Les pleurs n’y peuvent rien. Nous voilà face au chagrin. Se remémorer les instants partagés, les moments de plaisirs échangés. Il ou elle s’est définitivement retiré. Désormais notre vie se poursuivra sans lui.

Nous nous amusions, nous rigolions, nous discutions, tant de moments agréables. Son être n’est plus, son âme s’évade & nous salue de loin. Brutale disparition, les « à bientôt » sont inappropriés. Destin qui questionne, mouchoir en main qui nous console.

Pathétique vide & sentiment douloureux de ce départ prématuré. Rude tristesse qui consume, envahissante peine posthume. Impuissance à faire revenir, refus de laisser partir. Les souvenirs ancrés sont là pour s’en rappeler. L’oubli est banni. Les regrets parfois martelés si l’on n’en a pas assez profité. Il ou elle va nous manquer.

Extinction d’un être vivant, arrêt d’un coeur, silence d’un corps, fin d’un esprit. Son existence s’achève, notre vie continue.
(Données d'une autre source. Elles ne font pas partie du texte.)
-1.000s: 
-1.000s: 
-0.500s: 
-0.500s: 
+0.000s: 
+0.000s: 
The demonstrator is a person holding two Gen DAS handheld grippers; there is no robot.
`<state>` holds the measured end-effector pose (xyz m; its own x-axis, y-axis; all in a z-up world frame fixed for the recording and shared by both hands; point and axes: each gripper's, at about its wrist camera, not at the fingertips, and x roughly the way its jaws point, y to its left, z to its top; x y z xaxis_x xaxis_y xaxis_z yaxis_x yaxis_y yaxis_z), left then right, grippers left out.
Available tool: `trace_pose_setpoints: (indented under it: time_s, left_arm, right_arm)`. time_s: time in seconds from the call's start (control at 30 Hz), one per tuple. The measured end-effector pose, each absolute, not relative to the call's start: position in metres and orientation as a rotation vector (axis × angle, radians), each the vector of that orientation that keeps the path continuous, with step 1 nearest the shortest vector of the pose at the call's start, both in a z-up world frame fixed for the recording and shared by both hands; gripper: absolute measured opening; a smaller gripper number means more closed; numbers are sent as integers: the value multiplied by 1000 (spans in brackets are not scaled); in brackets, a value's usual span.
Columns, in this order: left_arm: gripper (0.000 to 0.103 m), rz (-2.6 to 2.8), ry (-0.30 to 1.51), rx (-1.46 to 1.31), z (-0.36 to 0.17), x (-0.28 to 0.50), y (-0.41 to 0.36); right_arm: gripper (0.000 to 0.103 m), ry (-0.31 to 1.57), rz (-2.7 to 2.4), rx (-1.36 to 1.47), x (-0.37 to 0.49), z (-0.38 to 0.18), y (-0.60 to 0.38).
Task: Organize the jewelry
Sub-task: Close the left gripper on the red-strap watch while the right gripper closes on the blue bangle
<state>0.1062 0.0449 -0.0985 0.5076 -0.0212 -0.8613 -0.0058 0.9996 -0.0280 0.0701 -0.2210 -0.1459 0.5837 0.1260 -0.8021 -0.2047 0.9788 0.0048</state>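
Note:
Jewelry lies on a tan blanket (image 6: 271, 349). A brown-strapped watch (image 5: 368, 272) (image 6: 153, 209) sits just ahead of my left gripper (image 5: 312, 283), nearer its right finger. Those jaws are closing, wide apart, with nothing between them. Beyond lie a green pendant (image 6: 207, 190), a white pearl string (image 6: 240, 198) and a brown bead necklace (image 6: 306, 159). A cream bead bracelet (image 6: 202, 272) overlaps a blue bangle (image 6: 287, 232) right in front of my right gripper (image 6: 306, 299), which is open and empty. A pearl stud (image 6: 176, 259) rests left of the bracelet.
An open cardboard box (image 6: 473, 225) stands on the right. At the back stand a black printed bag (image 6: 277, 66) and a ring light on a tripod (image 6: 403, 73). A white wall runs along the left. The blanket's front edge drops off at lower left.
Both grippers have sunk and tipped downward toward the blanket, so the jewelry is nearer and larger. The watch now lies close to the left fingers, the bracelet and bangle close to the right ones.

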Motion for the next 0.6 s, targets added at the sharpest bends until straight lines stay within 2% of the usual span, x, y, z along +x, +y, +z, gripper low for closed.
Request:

Le temps effacera la douleur de l’absence de cet être cher.

Nous poursuivrons notre chemin tout en atténuant progressivement notre chagrin. Pas de retour possible. Ne pas l’oublier, se souvenir d’avoir été aimé. Gratitude de sa présence passée auprès de nous & de tout ce que nous avons vécu ensemble. Nous t’aimons & tu vas nous manquer.